Riall, who was not involved in the published study, called the work "really exciting" and emphasized the need to look beyond genetics in personalized medicine.
"Anything that helps us physicians make rational therapy decisions that take into account the patient's individual situation is more likely to result in better outcomes," she said. "Being able to understand not only the genetic makeup of a given tumor, but also how it behaves in terms of its biology and response to therapy, helps us make better decisions for therapeutic options aimed at improving patient survival."
Through its Precision Medicine Initiative, the UA is at the forefront in the quest to find new ways of preventing and treating disease by taking advantage of differences among individuals as well as differences in the molecular fingerprint or abnormality of the diseased organ.
Recently the National Institutes of Health awarded the University of Arizona Health Sciences and Banner Health a $4 million research grant that will total more than $43 million over five years to participate in the national Precision Medicine Initiative® Cohort Program. UA-Banner is one of only four regional Healthcare Provider Organizations in the U.S. selected to spearhead a national cohort that eventually will include 1 million volunteer participants. As an HPO, the UA Health Sciences will help carry out unprecedented research projects to develop preventive and therapeutic strategies tailored to individualized care instead of one-size-fits-all health care.

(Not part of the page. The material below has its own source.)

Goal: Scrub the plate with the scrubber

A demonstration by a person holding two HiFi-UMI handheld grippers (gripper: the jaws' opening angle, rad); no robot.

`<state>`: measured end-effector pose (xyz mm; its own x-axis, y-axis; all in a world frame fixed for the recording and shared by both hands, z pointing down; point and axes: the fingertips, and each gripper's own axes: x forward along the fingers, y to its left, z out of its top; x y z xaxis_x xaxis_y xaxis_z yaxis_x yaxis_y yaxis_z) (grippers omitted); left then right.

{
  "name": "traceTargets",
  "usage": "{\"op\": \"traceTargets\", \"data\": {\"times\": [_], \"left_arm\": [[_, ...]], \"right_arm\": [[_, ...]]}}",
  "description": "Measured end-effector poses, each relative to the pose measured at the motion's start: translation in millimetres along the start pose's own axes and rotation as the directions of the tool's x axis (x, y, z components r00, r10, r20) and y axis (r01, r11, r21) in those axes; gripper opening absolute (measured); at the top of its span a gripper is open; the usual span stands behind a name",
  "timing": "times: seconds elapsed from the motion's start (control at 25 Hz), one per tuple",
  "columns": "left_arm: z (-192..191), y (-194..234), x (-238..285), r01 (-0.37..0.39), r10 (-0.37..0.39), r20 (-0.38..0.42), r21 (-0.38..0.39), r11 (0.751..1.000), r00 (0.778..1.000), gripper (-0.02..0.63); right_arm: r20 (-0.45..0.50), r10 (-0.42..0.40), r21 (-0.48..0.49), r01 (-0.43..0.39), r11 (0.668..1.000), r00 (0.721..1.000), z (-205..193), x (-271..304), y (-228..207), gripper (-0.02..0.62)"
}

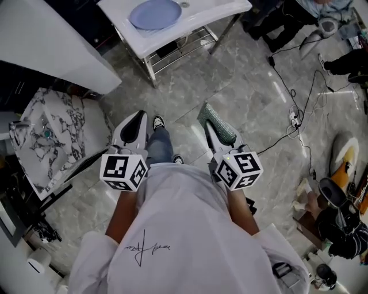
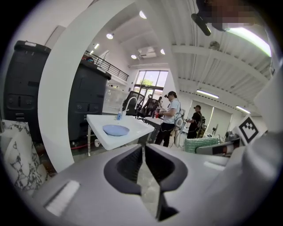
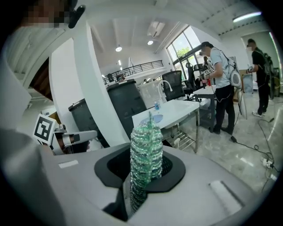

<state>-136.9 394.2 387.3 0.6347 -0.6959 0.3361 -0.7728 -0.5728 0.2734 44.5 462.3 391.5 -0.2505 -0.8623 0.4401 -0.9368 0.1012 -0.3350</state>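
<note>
A round blue plate (image 1: 154, 14) lies on the white sink table (image 1: 195, 22) at the top of the head view, well ahead of both grippers. It also shows far off as the plate (image 2: 116, 129) in the left gripper view and the plate (image 3: 153, 118) in the right gripper view. My right gripper (image 1: 210, 116) is shut on a green mesh scrubber (image 1: 219, 126), which stands upright between the jaws as the scrubber (image 3: 146, 152). My left gripper (image 1: 138, 119) is held at waist height beside it. Its jaws meet with nothing between them in the left gripper view (image 2: 142, 152).
A marble-patterned seat (image 1: 49, 138) stands at the left and a white pillar (image 1: 52, 51) behind it. Cables and a power strip (image 1: 294, 119) run over the grey floor at the right. Two people (image 3: 221, 88) stand at desks beyond the sink table.
</note>
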Motion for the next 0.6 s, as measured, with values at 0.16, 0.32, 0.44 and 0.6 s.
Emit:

'Right Treatment, Right Person, Right Time'
Under the PMI Cohort Program, the UA and Banner Health will recruit 150,000 or more participants, including patients as well as healthy individuals.
"In addition to data about genetic makeup, lifestyle and environment, we will be collecting electronic health records as well as biological specimens that will help us create a platform for discoveries at the national level to realize the promises of personalized medicine," said Dr. Akinlolu Ojo, vice president for clinical research and global health initiatives at the UA Health Sciences. "The central idea of precision medicine is to deliver the right treatment to the right person at the right time, and we believe that such a platform will make it possible in the very near future to develop an approach to prevention and treatment that is more effective, less expensive and safer."
According to Ojo, the research reported here has implications beyond very serious conditions such as pancreatic cancer.
"There are many other, common disorders for which treatment is more effective and less expensive when it's targeted based on unique information," he said, "whether that information is in the genetic architecture of an individual, their cells, their organs, or in the pathways involved in metabolizing drugs and handling them within that particular body.
"It's a holistic and individualized approach to health care," he added. "Cancer is an obvious target, but diseases of the cardiovascular system, the brain and the nervous system are important as well, as are inherited diseases and diseases affecting children."
"The path forward in studying pancreatic cancer is one that marries genetic analysis while also functionally analyzing drug sensitivities," Knudsen said. "This isn't a part of any conventional trial design in pancreatic cancer today."
"All of our work is about the patients at the end of the day — it's about a disease where standard approaches repeatedly have failed and patients really need hope," Witkiewicz added. "I think this work seeds new ideas for changing the paradigm for the treatment of pancreatic cancer — especially when there are so many failed trials. It will take a concerted effort from all of us, in academia, in pharma, in the clinic — everywhere."
A copy of the research article is available in the UA Campus Repository. The UA Campus Repository promotes open access by sharing and preserving research from the University of Arizona.